Exercise
State how many lines in the records below contain the string "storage", and give nothing besides that number.

(Stored dataset items)
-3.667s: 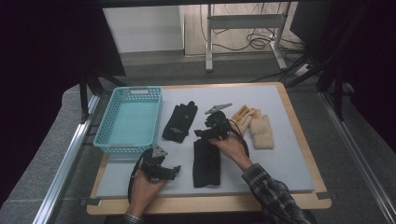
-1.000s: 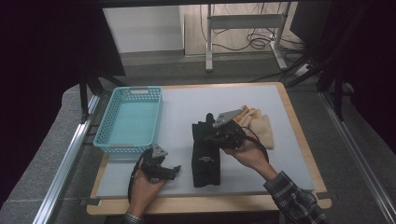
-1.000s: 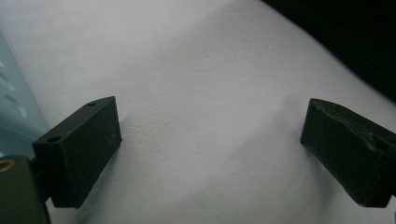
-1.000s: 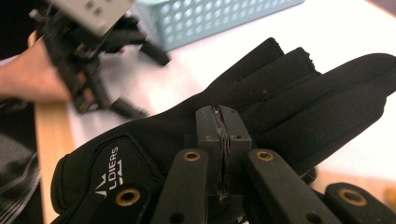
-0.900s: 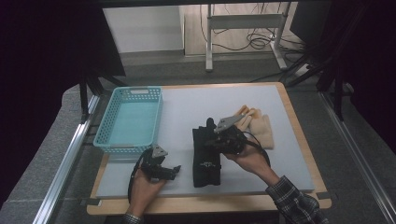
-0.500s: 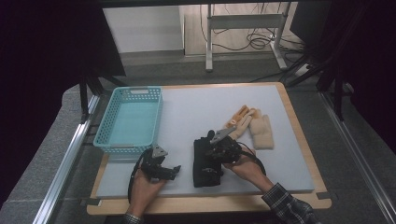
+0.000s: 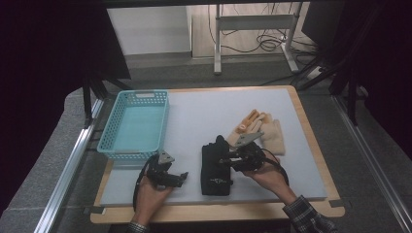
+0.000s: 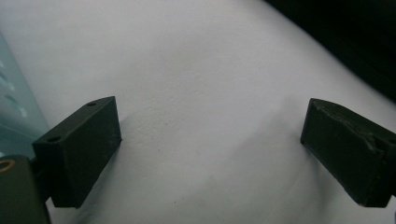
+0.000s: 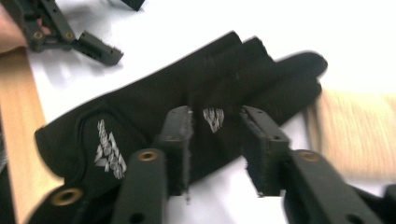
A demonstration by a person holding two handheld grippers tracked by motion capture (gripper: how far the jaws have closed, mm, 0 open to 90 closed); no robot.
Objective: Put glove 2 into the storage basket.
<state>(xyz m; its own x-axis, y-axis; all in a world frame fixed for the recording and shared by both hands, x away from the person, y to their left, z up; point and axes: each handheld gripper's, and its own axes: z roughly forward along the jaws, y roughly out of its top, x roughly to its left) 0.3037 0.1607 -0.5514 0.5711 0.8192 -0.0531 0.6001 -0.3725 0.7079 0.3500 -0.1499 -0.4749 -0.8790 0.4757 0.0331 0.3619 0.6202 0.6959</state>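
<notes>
At lower centre of the high view, the right gripper (image 7: 228, 159) is hovering over stacked black gloves (image 7: 215, 165), jaws just parting, pinching nothing; the left gripper (image 7: 180, 177), lower left, is resting spread wide.

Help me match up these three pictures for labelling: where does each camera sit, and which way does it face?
High view: above the table's near side, looking forward and down; both forearms and hands enter from below.
Left gripper view: on the left gripper, facing bare pale grey table mat between wide-apart jaws.
Right gripper view: on the right gripper, facing the flat black fabric glove.
Shared: high and right gripper views both show that glove.
</notes>
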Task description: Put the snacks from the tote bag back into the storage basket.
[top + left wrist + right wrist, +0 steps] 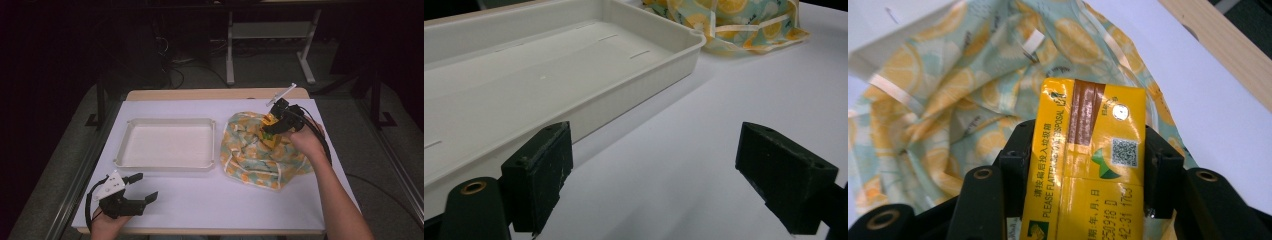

Result below
2